All this changed after I was arrested in April 2013 and locked in the hell that is the Palestine Branch of the security services in Damascus. [ed. military intelligence section that used to handle Palestinian paramilitaries.] There, I was surrounded by prisoners who searched for hope in the tiniest and strangest of minutiae.
I found it funny at first. After days in horror of the prison cell, however, I began to realise that rational thought could no longer sustain me. I began to listen to my cellmates’ superstitious beliefs, looking out for any small detail that might somehow indicate how much time I had left in here.
What did it mean if there were insects in my loaf of bread, or cockroaches scuttling on top of my mattress? Or that my ears were ringing, or my eyelid began to twitch involuntarily?
It is impossible to describe the suffering and desperation of prisoners. It is the death of hope. One cannot explain the atmosphere inside the prison. There is a constant rush of adrenaline, and you are plagued by anxiety, insomnia and fear. You beg and plead with the unknown, or with God.
Those who have not experienced it cannot understand how one begins to find hope in imaginary signs. Somehow, you see some portent in the appearance of a butterfly in your cell, or a sign of salvation in accidentally putting your shoes on the wrong feet.
If your right ear starts ringing, you think about who might be plotting your rescue. When the ringing stops, your hope finds another outlet.
I showed my outstretched palm to anyone who claimed they could read it, and I listened to them tell me what I wanted to hear. They said that I would hear good news in two minutes’ time, or maybe it two hours, two weeks or two months.
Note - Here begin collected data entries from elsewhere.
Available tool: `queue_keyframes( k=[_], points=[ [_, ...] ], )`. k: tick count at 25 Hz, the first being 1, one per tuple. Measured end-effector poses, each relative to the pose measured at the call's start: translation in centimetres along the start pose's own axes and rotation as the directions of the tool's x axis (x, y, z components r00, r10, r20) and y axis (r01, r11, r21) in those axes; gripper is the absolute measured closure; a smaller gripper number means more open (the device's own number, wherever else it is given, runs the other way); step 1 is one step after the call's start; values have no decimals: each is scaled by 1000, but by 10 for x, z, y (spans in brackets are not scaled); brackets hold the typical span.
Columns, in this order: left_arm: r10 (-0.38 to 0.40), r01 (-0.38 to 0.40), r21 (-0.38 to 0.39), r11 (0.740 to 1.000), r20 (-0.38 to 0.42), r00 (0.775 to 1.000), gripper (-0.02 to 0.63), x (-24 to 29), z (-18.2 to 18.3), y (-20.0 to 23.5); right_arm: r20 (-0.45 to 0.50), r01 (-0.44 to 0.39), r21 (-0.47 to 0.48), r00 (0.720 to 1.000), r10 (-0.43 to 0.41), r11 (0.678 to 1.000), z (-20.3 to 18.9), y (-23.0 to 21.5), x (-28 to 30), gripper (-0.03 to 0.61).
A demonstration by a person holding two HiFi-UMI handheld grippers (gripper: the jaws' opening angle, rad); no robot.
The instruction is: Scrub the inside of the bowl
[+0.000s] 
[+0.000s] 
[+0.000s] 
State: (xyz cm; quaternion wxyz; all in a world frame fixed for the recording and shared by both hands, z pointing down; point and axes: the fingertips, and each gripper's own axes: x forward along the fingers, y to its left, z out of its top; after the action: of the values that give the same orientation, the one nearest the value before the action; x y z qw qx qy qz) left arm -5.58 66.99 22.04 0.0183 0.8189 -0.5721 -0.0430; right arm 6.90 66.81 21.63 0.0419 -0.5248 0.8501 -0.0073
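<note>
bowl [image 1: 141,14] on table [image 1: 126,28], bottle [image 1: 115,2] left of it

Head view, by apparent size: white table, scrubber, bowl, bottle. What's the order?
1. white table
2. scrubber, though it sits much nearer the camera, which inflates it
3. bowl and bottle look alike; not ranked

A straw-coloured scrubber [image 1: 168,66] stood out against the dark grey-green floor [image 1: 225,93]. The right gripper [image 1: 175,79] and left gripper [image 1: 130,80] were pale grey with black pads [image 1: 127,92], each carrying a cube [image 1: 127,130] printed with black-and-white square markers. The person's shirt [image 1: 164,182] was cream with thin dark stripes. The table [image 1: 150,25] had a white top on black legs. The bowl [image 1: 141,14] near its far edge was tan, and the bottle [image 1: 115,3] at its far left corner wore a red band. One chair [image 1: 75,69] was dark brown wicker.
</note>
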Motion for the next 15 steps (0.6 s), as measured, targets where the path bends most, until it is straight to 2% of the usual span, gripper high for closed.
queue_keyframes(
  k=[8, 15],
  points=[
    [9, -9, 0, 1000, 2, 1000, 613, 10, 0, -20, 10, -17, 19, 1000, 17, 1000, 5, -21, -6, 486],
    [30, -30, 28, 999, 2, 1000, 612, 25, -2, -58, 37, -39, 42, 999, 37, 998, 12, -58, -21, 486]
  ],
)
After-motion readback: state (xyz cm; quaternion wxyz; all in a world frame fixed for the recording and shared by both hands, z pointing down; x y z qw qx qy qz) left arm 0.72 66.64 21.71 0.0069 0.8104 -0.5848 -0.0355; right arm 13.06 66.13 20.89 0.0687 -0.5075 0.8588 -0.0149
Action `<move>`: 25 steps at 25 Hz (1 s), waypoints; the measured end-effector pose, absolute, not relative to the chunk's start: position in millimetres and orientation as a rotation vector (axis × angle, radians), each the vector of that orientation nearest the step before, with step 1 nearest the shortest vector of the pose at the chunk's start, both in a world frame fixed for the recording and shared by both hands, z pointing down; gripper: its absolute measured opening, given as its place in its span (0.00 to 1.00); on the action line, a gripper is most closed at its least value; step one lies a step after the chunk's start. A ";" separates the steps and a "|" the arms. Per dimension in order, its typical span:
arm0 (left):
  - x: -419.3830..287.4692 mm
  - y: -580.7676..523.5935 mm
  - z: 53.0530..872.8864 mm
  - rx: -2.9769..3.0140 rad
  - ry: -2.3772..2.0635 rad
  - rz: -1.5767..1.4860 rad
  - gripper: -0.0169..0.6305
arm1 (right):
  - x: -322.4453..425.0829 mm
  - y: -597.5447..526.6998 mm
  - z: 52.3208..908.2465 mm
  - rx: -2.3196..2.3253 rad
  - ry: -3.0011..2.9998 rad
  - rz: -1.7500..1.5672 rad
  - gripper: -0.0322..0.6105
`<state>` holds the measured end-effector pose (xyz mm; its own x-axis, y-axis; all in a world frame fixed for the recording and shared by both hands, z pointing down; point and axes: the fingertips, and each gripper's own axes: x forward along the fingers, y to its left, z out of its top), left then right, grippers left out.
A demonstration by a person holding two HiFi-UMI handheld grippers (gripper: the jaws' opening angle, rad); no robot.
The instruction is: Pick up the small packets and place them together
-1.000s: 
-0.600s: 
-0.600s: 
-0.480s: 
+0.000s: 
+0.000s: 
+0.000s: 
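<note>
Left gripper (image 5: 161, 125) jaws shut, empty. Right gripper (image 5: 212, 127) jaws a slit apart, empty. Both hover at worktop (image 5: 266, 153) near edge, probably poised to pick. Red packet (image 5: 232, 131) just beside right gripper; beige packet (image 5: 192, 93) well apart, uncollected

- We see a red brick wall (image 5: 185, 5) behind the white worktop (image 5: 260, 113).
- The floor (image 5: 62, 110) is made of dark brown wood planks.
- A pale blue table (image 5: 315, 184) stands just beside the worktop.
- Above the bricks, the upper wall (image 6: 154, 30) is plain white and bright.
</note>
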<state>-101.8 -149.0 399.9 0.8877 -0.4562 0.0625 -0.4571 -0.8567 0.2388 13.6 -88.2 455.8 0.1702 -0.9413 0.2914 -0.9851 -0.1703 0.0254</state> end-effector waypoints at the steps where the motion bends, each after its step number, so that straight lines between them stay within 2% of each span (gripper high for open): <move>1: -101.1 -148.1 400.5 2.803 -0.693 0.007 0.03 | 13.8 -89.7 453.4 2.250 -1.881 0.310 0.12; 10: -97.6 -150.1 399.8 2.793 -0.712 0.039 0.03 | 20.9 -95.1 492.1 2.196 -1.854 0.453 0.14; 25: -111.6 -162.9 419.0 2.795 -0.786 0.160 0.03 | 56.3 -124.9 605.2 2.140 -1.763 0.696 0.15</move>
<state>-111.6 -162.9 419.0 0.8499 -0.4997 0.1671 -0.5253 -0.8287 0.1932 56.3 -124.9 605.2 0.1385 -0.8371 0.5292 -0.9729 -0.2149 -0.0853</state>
It is impossible for those who have not lived through this particular hell, even briefly, to understand how and why a prisoner turns to the world of signs and portents.
Here, nothing happens without a reason. There is no such thing as a random detail, nothing that is without meaning. It could be a prison guard’s offhand smile, the tone of his voice, a change in the times allocated to go to the bathroom or to be taken for torture.
We scrutinise the mood of the guards, look at whether they are wearing military uniforms or civilian clothes, and listen for an increase or decrease of voices outside the cell.
It could be the type, quantity and smell of a meal, or change in a mobile phone ringtone. The colour of the folder the interrogator carries, whether the paper is blank or lined, even the use of a hose or a plastic rod for beatings.
This is the only freedom for those living in the void – to look for clues in the wings of a butterfly.